-------- Collected data --------
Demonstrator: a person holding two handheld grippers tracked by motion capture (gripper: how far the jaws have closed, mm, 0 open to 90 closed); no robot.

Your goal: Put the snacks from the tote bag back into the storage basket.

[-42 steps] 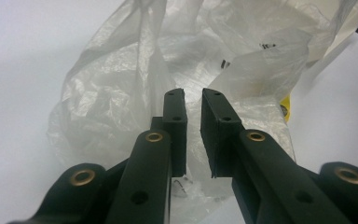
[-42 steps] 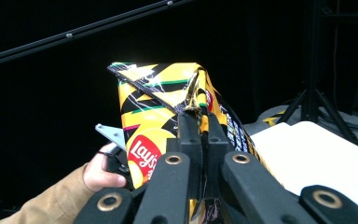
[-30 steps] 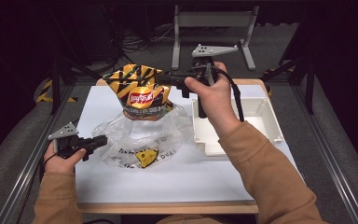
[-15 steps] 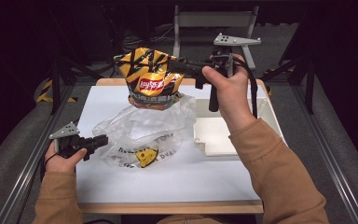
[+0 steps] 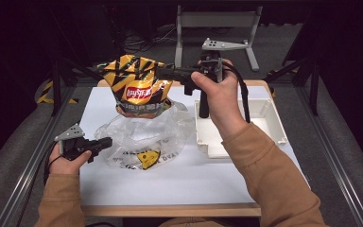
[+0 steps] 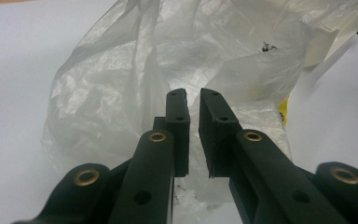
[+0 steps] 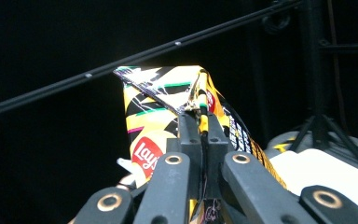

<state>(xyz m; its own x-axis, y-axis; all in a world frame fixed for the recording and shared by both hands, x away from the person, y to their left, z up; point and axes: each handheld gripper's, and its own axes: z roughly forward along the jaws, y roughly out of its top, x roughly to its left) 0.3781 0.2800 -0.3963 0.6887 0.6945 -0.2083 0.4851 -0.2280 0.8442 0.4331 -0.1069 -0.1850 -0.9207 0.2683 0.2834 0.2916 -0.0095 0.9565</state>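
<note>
A yellow and black Lay's chips bag (image 5: pixel 139 92) hangs in the air above a crumpled clear plastic bag (image 5: pixel 142 135), its bottom edge still at the bag's mouth. My right gripper (image 5: pixel 158 71) is shut on the chips bag's top corner; in the right gripper view the jaws (image 7: pixel 200 116) pinch the foil seam of the chips bag (image 7: pixel 154 126). My left gripper (image 5: pixel 108 142) lies low at the plastic bag's left edge. Its jaws (image 6: pixel 193 100) have just been closing to a narrow slit, with film of the plastic bag (image 6: pixel 121 84) in it.
A white tray (image 5: pixel 260 118) stands on the white table (image 5: pixel 179 184) to the right of the plastic bag. A small yellow item (image 5: pixel 146 158) lies inside the plastic bag near its front. A metal stand (image 5: pixel 217 21) rises behind the table.
My right gripper has lifted the chips bag up and away, out of the plastic bag's mouth. The left gripper has stayed at the bag's edge.
</note>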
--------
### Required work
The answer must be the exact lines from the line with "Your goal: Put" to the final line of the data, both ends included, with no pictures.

### Finished task
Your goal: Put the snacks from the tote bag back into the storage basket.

[-42 steps] 
[-42 steps] 
[-30 steps] 
[-15 steps] 
[+0 steps] 
[+0 steps] 
[+0 steps] 

<state>(xyz m; its own x-axis, y-axis; all in a world frame fixed for the recording and shared by both hands, x away from the person, y to their left, z up; point and axes: each handheld gripper's, and its own axes: z roughly forward along the jaws, y roughly out of its top, x roughly to its left) 0.3781 0.2800 -0.3963 0.6887 0.6945 -0.2083 0.4851 -0.2280 0.8442 0.4331 -0.1069 -0.1850 -0.9207 0.2683 0.2834 0.2916 -0.0095 0.9565</state>
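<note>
A yellow and black Lay's chips bag (image 5: pixel 139 92) hangs in the air above a crumpled clear plastic bag (image 5: pixel 142 135), its bottom edge still at the bag's mouth. My right gripper (image 5: pixel 158 71) is shut on the chips bag's top corner; in the right gripper view the jaws (image 7: pixel 200 116) pinch the foil seam of the chips bag (image 7: pixel 154 126). My left gripper (image 5: pixel 108 142) lies low at the plastic bag's left edge. Its jaws (image 6: pixel 193 100) have just been closing to a narrow slit, with film of the plastic bag (image 6: pixel 121 84) in it.
A white tray (image 5: pixel 260 118) stands on the white table (image 5: pixel 179 184) to the right of the plastic bag. A small yellow item (image 5: pixel 146 158) lies inside the plastic bag near its front. A metal stand (image 5: pixel 217 21) rises behind the table.
My right gripper has lifted the chips bag up and away, out of the plastic bag's mouth. The left gripper has stayed at the bag's edge.
</note>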

The requested output has now been given in full.